Creamy poppy seed pie
4 servings
60 minutes
The recipe is taken from the magazine "Cakes and pies. And also the best recipes for muffins, rolls, cakes and cookies.

1
Mix softened butter, egg, and sugar.
- Butter: 125 g
- Chicken egg: 1 piece
- Sugar: 225 g
2
Gradually add flour and knead the dough.
- Wheat flour: 250 g
3
Place the dough in a greased round mold, shape the edges, and put it in the refrigerator.
- Butter: 125 g
4
Fill the poppy with water (it should completely cover it).
- Poppy: 100 g
5
Bring to a boil, turn off, and let it sit for 10 minutes.
6
Drain the water, add milk to the poppy seeds and cook until the poppy absorbs all the milk.

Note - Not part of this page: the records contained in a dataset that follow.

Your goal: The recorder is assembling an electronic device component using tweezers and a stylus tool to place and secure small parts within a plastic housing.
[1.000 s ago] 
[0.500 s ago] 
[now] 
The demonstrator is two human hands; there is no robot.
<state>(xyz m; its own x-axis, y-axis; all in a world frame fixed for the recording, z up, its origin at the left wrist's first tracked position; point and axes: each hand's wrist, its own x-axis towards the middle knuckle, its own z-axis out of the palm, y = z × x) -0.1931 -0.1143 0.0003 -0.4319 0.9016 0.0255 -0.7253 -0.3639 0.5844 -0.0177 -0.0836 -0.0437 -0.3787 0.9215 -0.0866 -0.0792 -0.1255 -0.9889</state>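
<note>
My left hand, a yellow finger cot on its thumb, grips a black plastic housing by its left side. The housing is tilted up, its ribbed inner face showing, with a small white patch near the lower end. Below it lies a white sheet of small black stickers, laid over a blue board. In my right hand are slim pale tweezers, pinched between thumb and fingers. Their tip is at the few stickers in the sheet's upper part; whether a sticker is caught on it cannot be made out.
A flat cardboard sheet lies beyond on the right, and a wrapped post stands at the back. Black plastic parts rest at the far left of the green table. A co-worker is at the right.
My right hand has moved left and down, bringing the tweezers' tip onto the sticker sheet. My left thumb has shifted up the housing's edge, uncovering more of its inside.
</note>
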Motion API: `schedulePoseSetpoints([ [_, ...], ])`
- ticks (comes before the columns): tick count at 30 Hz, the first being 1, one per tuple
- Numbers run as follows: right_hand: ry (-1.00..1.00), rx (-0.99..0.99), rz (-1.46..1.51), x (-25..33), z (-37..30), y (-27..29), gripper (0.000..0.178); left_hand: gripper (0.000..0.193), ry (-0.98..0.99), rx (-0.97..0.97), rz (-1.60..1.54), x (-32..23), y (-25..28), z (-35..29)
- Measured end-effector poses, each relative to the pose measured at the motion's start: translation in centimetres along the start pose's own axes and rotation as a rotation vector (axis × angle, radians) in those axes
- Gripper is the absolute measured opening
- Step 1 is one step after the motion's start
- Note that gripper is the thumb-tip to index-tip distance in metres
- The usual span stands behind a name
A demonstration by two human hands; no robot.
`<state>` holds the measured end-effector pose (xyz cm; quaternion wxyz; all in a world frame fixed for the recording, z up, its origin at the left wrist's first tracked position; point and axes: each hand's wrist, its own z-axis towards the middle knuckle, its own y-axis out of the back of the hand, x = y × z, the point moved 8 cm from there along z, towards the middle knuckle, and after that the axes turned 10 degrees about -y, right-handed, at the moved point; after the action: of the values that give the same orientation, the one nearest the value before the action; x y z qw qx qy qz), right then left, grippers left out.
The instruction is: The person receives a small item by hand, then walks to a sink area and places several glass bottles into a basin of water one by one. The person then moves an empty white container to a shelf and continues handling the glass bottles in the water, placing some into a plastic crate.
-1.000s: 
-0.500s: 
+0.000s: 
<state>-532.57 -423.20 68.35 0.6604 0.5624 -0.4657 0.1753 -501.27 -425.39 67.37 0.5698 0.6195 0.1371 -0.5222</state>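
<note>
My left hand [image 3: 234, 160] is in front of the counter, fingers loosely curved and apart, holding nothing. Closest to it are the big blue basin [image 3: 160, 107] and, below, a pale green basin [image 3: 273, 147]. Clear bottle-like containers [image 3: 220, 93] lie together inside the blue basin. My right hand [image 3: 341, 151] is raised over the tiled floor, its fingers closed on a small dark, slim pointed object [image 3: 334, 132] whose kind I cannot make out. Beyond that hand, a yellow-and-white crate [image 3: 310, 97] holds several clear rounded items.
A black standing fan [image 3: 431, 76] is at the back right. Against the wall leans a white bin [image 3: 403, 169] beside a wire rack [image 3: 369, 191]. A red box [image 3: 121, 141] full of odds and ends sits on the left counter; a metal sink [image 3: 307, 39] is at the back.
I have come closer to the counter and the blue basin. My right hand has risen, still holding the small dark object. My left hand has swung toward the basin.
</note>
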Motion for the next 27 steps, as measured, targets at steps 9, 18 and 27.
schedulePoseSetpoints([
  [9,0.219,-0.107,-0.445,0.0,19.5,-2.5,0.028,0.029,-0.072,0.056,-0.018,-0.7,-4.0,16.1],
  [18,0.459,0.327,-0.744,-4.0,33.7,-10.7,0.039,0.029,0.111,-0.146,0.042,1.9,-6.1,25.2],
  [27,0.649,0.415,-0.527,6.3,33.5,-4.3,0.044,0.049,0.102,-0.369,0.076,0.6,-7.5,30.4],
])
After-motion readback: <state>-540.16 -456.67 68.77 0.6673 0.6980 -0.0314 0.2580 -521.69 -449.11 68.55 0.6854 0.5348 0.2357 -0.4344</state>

Cool down.
- Milk: 100 ml
7
Combine cottage cheese, sugar, cream, starch, vanilla sugar, and egg.
- Cottage cheese: 360 g
- Sugar: 225 g
- Cream 20%: 80 ml
- Starch: 3 tablespoons
- Vanilla sugar: 8 g
- Chicken egg: 1 piece
8
Add the poppy mass and mix.
- Poppy: 100 g
9
Pour the liquid filling onto the dough. Bake for 45 minutes at 180 degrees. The filling should thicken.
10
Prepare the filling: combine sour cream, sugar (3 tbsp), and starch (1 tbsp) and mix.
- Sour cream: 300 g
- Sugar: 225 g
- Starch: 3 tablespoons
11
Peel the zest from half a lemon, squeeze the juice, and add it to the dressing.
- Lemon: 0.5 piece
12
Pour the filling over the pie 10 minutes before it's done.
13
Let the finished pie cool completely in the mold.
14
Decorate as desired - for example, with lemon or orange slices and grated chocolate.